Katrina, l’Iraq americano

Documentari su Hezbollah, documentari su Bin Laden, profili di barbuti terroristi mai sentiti prima che sarebbero ancora più pericolosi di lui, persino uno speciale di due ore che si intitola semplicemente Terror 0.2, allarmi arancioni e rossi che vanno o vengono, signore di mezza età che dirottano voli: mentre negli aereoporti è il caos totale, le linee di fronte agli uffici bagagli smarriti interminabili, e vicino agli scarponi da deserto dei soldati incaricati di aprirti la borsa si accumulano piccole montagne di cosmetici da poco prezzo (sono le nuove regole sui liquidi, di cui sembrano fare parte anche il mascara e il rossetto), il marketing della paura funziona a piena forza. Lamentarti perché ti hanno perso la valigia non è patriottico e poi – ti spiega esasperato l’impiegato della linea aerea – “che ci possiamo fare se quelli delle libertà civili non approvano dei metal detector più decenti perché qui negli Usa si è pudichi?”

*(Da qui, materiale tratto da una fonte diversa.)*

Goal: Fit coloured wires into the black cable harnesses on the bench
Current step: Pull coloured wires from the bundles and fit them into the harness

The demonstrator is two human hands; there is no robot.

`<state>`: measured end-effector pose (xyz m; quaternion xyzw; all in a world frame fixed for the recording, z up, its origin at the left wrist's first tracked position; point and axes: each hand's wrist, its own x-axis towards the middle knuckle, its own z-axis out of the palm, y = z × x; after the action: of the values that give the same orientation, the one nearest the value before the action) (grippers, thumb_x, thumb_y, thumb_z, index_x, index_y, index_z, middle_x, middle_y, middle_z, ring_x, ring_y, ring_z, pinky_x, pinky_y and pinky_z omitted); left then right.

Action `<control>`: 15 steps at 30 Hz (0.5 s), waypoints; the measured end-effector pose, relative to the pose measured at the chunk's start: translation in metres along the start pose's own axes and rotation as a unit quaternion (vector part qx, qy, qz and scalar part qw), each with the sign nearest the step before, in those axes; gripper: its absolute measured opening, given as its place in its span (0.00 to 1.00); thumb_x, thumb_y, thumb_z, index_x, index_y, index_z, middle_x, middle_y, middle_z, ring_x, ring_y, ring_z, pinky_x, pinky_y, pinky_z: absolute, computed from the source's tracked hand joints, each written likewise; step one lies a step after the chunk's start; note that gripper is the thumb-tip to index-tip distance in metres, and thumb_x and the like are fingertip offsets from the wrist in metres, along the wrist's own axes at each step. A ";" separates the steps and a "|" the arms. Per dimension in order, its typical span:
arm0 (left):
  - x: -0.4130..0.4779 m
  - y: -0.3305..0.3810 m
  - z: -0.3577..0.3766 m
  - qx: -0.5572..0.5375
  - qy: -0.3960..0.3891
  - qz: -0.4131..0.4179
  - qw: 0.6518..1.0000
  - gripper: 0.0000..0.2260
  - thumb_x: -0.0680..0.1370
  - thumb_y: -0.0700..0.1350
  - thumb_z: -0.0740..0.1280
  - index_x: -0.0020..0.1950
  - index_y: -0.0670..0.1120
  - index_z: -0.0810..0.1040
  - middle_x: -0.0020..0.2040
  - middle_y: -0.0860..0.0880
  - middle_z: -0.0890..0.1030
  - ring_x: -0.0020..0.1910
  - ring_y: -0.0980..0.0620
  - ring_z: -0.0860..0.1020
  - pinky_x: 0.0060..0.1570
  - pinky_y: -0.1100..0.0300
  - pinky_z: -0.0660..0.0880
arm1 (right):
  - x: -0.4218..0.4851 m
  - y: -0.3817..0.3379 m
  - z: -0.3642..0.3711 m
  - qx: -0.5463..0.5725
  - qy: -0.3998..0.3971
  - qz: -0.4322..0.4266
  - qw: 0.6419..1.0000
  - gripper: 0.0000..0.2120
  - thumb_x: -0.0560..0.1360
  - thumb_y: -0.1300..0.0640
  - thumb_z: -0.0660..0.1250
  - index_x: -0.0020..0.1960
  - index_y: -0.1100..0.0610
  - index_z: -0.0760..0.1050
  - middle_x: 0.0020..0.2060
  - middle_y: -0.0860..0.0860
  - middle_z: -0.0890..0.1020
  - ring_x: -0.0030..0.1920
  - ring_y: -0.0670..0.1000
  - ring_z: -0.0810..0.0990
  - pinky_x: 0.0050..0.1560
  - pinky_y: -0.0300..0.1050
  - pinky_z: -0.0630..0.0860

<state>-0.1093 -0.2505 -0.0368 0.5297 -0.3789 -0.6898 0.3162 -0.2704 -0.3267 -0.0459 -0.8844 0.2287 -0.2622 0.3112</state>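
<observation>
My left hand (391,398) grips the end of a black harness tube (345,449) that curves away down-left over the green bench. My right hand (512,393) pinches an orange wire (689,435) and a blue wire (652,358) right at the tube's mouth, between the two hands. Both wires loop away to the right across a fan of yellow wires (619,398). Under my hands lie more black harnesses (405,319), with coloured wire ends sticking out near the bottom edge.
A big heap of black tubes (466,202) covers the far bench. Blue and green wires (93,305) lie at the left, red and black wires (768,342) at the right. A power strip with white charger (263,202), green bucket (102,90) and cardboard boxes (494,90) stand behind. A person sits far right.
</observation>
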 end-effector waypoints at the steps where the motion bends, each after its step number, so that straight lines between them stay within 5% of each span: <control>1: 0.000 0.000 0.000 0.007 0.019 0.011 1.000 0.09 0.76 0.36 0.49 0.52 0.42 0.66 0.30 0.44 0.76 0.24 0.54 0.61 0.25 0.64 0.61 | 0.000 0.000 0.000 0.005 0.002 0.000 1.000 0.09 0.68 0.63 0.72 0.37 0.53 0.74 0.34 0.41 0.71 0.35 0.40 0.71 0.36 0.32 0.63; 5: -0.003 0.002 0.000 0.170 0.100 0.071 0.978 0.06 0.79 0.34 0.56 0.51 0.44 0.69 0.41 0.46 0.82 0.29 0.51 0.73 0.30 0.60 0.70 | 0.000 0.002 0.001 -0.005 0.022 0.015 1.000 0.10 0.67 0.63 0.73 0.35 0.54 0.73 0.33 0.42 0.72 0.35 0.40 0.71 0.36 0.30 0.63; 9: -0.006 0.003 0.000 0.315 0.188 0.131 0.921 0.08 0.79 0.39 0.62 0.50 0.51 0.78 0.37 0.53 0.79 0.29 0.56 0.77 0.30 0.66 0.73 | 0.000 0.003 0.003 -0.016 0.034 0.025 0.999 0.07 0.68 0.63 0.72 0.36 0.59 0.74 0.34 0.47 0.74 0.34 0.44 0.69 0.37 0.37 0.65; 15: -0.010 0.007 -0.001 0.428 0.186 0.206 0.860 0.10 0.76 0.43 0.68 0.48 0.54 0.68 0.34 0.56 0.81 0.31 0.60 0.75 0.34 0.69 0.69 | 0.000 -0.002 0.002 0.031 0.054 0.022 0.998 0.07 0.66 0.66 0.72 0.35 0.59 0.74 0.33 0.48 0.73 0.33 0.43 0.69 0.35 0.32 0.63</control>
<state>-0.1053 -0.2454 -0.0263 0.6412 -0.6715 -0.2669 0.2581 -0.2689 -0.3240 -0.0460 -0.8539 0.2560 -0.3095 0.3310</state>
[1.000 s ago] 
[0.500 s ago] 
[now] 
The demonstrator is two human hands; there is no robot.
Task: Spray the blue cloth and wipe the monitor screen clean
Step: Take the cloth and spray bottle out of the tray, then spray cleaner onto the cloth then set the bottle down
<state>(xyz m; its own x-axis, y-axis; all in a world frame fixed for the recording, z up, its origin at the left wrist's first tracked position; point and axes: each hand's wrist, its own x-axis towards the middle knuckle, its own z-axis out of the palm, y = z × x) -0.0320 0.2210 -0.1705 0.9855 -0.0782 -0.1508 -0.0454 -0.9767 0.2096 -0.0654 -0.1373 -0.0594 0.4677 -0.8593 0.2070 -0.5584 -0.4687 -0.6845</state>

Con il Libano e l’Iraq (e senza contare Mel Gibson e Tom Cruise) non è che questa fosse un’estate sonnacchiosa dal punto di vista delle news, anche per le insaziabili fauci dei tg non stop delle reti via cavo. Ma niente vende bene come la paura. Dopo aver totalizzato un colpo da maestro in fatto di public relations, ed essersi presi quasi tutto il merito dello sventato attacco terroristico in Inghilterra (il ministro della sicurezza nazionale Chertoff e i portavoce dell’amministrazione erano molto più visibili nei media di quanto lo fossero Blair e la sua squadra antiterrorismo – tanto che i rating d’approvazione presidenziale sono tornati per un attimo al di sopra del 40%), Bush e co. avevano in testa di poter veleggiare sull’onda del terrore da qui a novembre. Dopo tutto, tra Heathrow e le elezioni per il Congresso c’è un nuovo anniversario di 9/11, a cui l’establishment politico e quello mediatico stanno preparandosi in grande pompa e, come al solito, senza alcuno scrupolo. Persino Katie Couric, la nuova pagatissima star delle Cbs News ha deciso di debuttare alla sua scrivania di anchorwoman proprio in quell’occasione. Ma tra oggi e quella data c’è un anniversario che per George W.Bush è potenzialmente molto pericoloso, quello di Katrina.
Un anno dopo l’uragano, e con Ernesto al largo della Florida, la ricostruzione di New Orleans è già stata paragonata a quella di Baghdad: solo il 60% della città ha l’elettricità che funziona, metà degli ospedali e tre quarti degli asili rimangono chiusi. Una commissione di deputati democratici ha identificato casi di «spreco, cattiva gestione, abuso» pari a 8.75 miliardi di dollari in contratti e, mentre il crimine continua a salire (al punto da esigere l’intervento della guardia nazionale, qualche settimana fa), solo metà degli abitanti sono tornati in città. Un articolo del New York Times di domenica seguiva il percorso del cadavere di un uomo rimasto per giorni a marcire per le strade di New Orleans. Un anno dopo, il suo corpo giace in una bara di metallo in un magazzino ai margini della downtown. Nessuno lo ha mai identificato, e nessuno lo ha mai seppellito. Come lui altri 85. Nel suo ultimo editoriale per il NYTimes, Frank Rich ha definito Katrina, «un Iraq, ma con un cast tutto americano» e ricordato come, allo spettacolo inguardabile di New Orleans, persino i giornalisti avessero dato voce alla loro indignazione. E, in effetti, la disastrosa gestione dell’uragano si è rivelata per l’amministrazione un problema molto più grosso della disastrosa gestione dell’Iraq. “È stato un evento che ha alterato la percezione del presidente. Prima si erano messi in dubbio la sua ideologia e persino la sua intelligenza. Ma la gente comune raramente metteva in dubbio la sua competenza o la sua empatia», ha detto il senatore democratico Charles Schumer. In effetti da lì i suoi dati di gradimento non si sono mai ripresi. Oggi, il 51% degli americani pensa che l’amministrazione abbia fatto un pessimo lavoro nell’assistere le vittime dell’uragano. 12 mesi fa erano il 48%. E, mentre si appresta a partire per New Orleans, c’è da chiedersi se Bush stesso pensi veramente di poter ammortizzare questo Iraq di casa sua con un’altra apparizione ipercoreografata e tutta improntata di fiction.